Drop the images. Copy every line below character for character.

—————

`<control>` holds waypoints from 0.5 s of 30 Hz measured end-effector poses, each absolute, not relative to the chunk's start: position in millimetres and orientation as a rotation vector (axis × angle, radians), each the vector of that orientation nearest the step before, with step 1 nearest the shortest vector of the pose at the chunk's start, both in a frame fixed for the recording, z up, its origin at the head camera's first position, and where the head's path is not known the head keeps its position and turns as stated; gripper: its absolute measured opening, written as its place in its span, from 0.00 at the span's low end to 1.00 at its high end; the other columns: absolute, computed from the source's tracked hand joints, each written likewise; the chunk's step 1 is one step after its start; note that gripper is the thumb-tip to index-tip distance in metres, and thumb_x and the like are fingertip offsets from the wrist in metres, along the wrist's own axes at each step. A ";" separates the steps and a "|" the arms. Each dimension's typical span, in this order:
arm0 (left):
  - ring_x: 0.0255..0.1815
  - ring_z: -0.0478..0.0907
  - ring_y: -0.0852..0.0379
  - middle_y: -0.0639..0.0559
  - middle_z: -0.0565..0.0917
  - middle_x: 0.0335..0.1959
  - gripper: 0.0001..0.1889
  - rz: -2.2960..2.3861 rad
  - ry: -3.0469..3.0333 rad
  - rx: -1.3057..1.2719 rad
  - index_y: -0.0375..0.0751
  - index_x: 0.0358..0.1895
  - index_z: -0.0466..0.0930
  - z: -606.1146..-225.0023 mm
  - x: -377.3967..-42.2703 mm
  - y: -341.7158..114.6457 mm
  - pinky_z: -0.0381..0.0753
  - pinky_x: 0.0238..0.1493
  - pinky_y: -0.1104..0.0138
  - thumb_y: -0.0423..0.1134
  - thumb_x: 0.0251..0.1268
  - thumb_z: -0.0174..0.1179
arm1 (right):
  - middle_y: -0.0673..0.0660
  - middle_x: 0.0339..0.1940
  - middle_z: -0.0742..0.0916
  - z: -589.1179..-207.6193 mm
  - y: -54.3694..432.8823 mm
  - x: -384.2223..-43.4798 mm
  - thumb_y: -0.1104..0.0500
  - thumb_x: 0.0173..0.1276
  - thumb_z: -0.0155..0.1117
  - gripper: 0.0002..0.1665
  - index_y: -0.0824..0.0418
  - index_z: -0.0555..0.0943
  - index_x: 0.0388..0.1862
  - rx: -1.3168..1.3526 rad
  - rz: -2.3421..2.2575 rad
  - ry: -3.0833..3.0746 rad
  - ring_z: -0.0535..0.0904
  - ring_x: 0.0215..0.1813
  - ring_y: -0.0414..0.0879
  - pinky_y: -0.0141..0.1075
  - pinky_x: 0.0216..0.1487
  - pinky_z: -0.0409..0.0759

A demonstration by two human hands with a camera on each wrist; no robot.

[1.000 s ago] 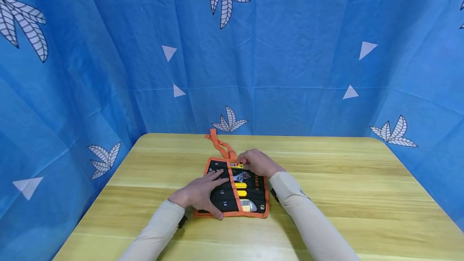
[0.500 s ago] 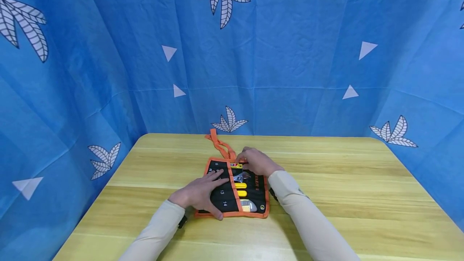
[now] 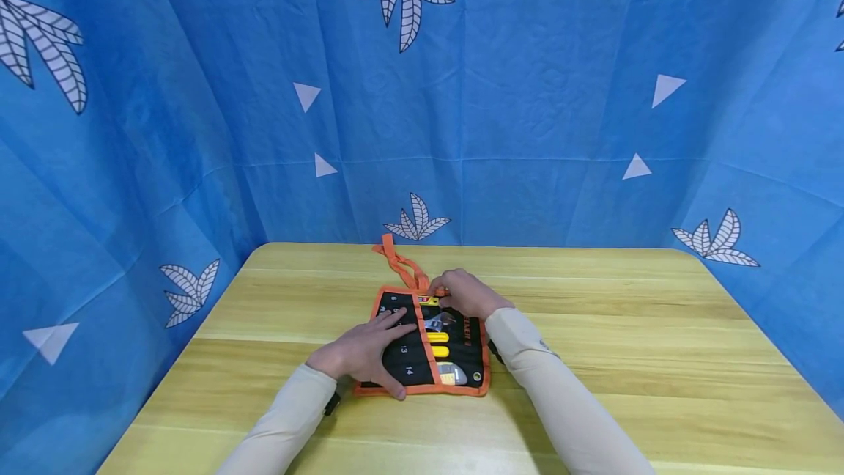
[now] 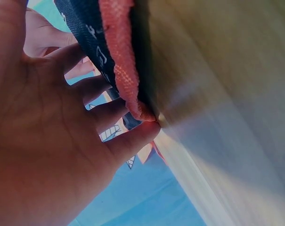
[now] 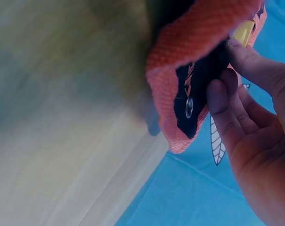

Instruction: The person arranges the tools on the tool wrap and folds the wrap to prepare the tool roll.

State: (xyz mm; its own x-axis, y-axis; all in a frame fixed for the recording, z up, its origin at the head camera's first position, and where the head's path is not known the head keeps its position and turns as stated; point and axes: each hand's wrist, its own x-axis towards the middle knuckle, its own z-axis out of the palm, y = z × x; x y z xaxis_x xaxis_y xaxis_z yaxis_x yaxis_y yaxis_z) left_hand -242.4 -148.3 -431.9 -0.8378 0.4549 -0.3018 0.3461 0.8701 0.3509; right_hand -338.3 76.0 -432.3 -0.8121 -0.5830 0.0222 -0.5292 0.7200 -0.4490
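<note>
A black tool roll (image 3: 412,369) with orange edging lies on the table, its pockets marked with numbers. My left hand (image 3: 365,349) rests on its left part with fingers spread, the thumb over the near edge. At the roll's far end, my right hand (image 3: 469,295) pinches a yellow tool (image 3: 428,300) with a red label, partly in a pocket. In the right wrist view, the thumb (image 5: 243,56) lies against the yellow tool's end (image 5: 243,33). Nearer pockets hold an adjustable wrench (image 3: 435,322), two yellow handles (image 3: 438,338) and a grey-and-yellow rounded tool (image 3: 451,374).
An orange tie strap (image 3: 402,264) trails from the roll's far edge across the wooden table (image 3: 626,328). A metal eyelet (image 3: 477,377) sits at the roll's near right corner. Blue cloth (image 3: 547,94) with leaf prints hangs behind and beside the table.
My right hand has shifted slightly left, and the yellow tool has slid a little deeper into its pocket. The left hand stays in place on the roll.
</note>
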 end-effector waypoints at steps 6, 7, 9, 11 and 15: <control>0.85 0.47 0.46 0.55 0.50 0.85 0.58 0.398 2.663 0.590 0.60 0.80 0.62 -432.4 -243.1 -149.5 0.59 0.77 0.40 0.65 0.41 0.80 | 0.54 0.50 0.90 -434.2 74.7 -338.7 0.68 0.68 0.69 0.13 0.58 0.90 0.49 -0.893 -0.706 2.800 0.84 0.51 0.48 0.46 0.61 0.82; 0.85 0.46 0.46 0.55 0.50 0.85 0.58 0.397 2.662 0.588 0.60 0.80 0.62 -432.6 -243.3 -149.5 0.59 0.77 0.40 0.65 0.41 0.80 | 0.54 0.50 0.90 -434.5 74.5 -338.8 0.68 0.68 0.69 0.13 0.58 0.90 0.49 -0.891 -0.708 2.800 0.84 0.51 0.48 0.46 0.61 0.83; 0.85 0.46 0.46 0.55 0.50 0.85 0.58 0.397 2.662 0.586 0.60 0.80 0.62 -432.9 -243.6 -149.6 0.59 0.77 0.40 0.65 0.41 0.80 | 0.54 0.50 0.90 -434.9 74.1 -338.8 0.68 0.68 0.69 0.13 0.58 0.90 0.49 -0.883 -0.711 2.802 0.84 0.51 0.48 0.46 0.61 0.83; 0.85 0.46 0.46 0.55 0.50 0.85 0.57 0.395 2.661 0.584 0.60 0.80 0.62 -433.2 -243.9 -149.6 0.58 0.77 0.40 0.65 0.41 0.80 | 0.54 0.50 0.90 -434.9 74.0 -338.5 0.68 0.68 0.69 0.13 0.58 0.90 0.49 -0.881 -0.706 2.806 0.84 0.50 0.48 0.45 0.60 0.83; 0.85 0.47 0.46 0.55 0.51 0.85 0.57 0.393 2.661 0.590 0.61 0.80 0.61 -434.1 -243.6 -149.2 0.58 0.77 0.40 0.65 0.42 0.80 | 0.55 0.50 0.90 -434.4 76.0 -337.2 0.68 0.68 0.70 0.14 0.58 0.89 0.51 -0.914 -0.667 2.819 0.83 0.51 0.49 0.45 0.60 0.83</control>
State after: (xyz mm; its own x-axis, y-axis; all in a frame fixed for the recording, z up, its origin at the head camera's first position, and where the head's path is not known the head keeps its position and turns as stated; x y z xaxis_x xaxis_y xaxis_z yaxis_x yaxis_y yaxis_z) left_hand -243.6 -149.2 -434.1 -0.8373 0.4524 -0.3069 0.3444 0.8725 0.3466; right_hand -337.2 76.0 -434.4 -0.8142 -0.5796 0.0353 -0.5339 0.7234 -0.4378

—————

- _Task output_:
`<control>` holds waypoints from 0.5 s of 30 Hz measured end-effector poses, each absolute, not relative to the chunk's start: position in millimetres and orientation as a rotation vector (axis × angle, radians), each the vector of that orientation nearest the step before, with step 1 nearest the shortest vector of the pose at the chunk's start, both in a frame fixed for the recording, z up, its origin at the head camera's first position, and where the head's path is not known the head keeps its position and turns as stated; gripper: its absolute measured opening, written as its place in its span, from 0.00 at the span's low end to 1.00 at its high end; the other columns: absolute, computed from the source's tracked hand joints, each written likewise; the chunk's step 1 is one step after its start; note that gripper is the thumb-tip to index-tip distance in metres, and thumb_x and the like are fingertip offsets from the wrist in metres, along the wrist's own axes at each step. A ";" separates the steps and a "|" the arms. Each dimension's typical span, in this order:
arm0 (left):
  - ring_x: 0.0255..0.1815
  - ring_z: -0.0478..0.0907
  - ring_y: -0.0852..0.0379
  - middle_y: -0.0639..0.0559
  - middle_z: -0.0565..0.0917
  - middle_x: 0.0335..0.1959
  - gripper: 0.0001..0.1889
  - rz: -2.2960..2.3861 rad
  - ry: -3.0469..3.0333 rad
  - rx: -1.3057..1.2719 rad
  - index_y: -0.0375..0.0751
  - index_x: 0.0358..0.1895
  - index_z: -0.0466..0.0930
  - z: -606.1146..-225.0023 mm
  - x: -377.3967..-42.2703 mm
  - y: -341.7158..114.6457 mm
  - pinky_z: -0.0381..0.0753
  - pinky_x: 0.0238..0.1493
  - pinky_y: -0.1104..0.0138
  - thumb_y: -0.0423..0.1134
  - thumb_x: 0.0251..0.1268
  - thumb_z: -0.0174..0.1179
arm1 (right):
  - middle_y: -0.0673..0.0660
  - middle_x: 0.0339..0.1940
  - middle_z: -0.0742..0.0916
  - z: -589.1179..-207.6193 mm
  - y: -54.3694..432.8823 mm
  - x: -384.2223..-43.4798 mm
  - thumb_y: -0.1104..0.0500
  - thumb_x: 0.0173..0.1276
  - thumb_z: -0.0155..0.1117
  - gripper: 0.0002..0.1665
  - index_y: -0.0824..0.0418
  - index_z: -0.0555..0.0943
  - index_x: 0.0388..0.1862
  - rx: -1.3168..1.3526 rad
  - rz: -2.3421..2.2575 rad
  - ry: -3.0833..3.0746 rad
  - ring_z: -0.0535..0.0904
  - ring_x: 0.0215..0.1813
  - ring_y: -0.0414..0.0879
  - pinky_y: -0.0141..0.1075
  - pinky_x: 0.0216..0.1487
  - pinky_z: -0.0409..0.0759

A demonstration by two human hands with a camera on each wrist; no robot.

[1.000 s ago] 
[0.500 s ago] 
[now] 
[now] 
[now] 

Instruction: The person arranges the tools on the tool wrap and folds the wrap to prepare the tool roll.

State: (xyz mm; its own x-axis, y-axis; all in a frame fixed for the recording, z up, its origin at the head camera's first position, and where the head's path is not known the head keeps its position and turns as stated; point and axes: each hand's wrist, its own x-axis towards the middle knuckle, its own z-axis out of the palm, y = z × x; x y z xaxis_x xaxis_y xaxis_z yaxis_x yaxis_y yaxis_z) left_hand -242.4 -148.3 -431.9 -0.8378 0.4549 -0.3018 0.3461 0.8701 0.3509; right_hand -338.3 76.0 -432.3 -0.8121 -0.5830 0.0222 -0.5292 0.7200 -0.4490
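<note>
A black tool roll (image 3: 412,369) with orange edging lies on the table, its pockets marked with numbers. My left hand (image 3: 365,349) rests on its left part with fingers spread, the thumb over the near edge. At the roll's far end, my right hand (image 3: 469,295) pinches a yellow tool (image 3: 428,300) with a red label, partly in a pocket. In the right wrist view, the thumb (image 5: 243,56) lies against the yellow tool's end (image 5: 243,33). Nearer pockets hold an adjustable wrench (image 3: 435,322), two yellow handles (image 3: 438,338) and a grey-and-yellow rounded tool (image 3: 451,374).
An orange tie strap (image 3: 402,264) trails from the roll's far edge across the wooden table (image 3: 626,328). A metal eyelet (image 3: 477,377) sits at the roll's near right corner. Blue cloth (image 3: 547,94) with leaf prints hangs behind and beside the table.
My right hand has shifted slightly left, and the yellow tool has slid a little deeper into its pocket. The left hand stays in place on the roll.
</note>
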 end-effector waypoints at steps 6, 7, 9, 11 and 15: <control>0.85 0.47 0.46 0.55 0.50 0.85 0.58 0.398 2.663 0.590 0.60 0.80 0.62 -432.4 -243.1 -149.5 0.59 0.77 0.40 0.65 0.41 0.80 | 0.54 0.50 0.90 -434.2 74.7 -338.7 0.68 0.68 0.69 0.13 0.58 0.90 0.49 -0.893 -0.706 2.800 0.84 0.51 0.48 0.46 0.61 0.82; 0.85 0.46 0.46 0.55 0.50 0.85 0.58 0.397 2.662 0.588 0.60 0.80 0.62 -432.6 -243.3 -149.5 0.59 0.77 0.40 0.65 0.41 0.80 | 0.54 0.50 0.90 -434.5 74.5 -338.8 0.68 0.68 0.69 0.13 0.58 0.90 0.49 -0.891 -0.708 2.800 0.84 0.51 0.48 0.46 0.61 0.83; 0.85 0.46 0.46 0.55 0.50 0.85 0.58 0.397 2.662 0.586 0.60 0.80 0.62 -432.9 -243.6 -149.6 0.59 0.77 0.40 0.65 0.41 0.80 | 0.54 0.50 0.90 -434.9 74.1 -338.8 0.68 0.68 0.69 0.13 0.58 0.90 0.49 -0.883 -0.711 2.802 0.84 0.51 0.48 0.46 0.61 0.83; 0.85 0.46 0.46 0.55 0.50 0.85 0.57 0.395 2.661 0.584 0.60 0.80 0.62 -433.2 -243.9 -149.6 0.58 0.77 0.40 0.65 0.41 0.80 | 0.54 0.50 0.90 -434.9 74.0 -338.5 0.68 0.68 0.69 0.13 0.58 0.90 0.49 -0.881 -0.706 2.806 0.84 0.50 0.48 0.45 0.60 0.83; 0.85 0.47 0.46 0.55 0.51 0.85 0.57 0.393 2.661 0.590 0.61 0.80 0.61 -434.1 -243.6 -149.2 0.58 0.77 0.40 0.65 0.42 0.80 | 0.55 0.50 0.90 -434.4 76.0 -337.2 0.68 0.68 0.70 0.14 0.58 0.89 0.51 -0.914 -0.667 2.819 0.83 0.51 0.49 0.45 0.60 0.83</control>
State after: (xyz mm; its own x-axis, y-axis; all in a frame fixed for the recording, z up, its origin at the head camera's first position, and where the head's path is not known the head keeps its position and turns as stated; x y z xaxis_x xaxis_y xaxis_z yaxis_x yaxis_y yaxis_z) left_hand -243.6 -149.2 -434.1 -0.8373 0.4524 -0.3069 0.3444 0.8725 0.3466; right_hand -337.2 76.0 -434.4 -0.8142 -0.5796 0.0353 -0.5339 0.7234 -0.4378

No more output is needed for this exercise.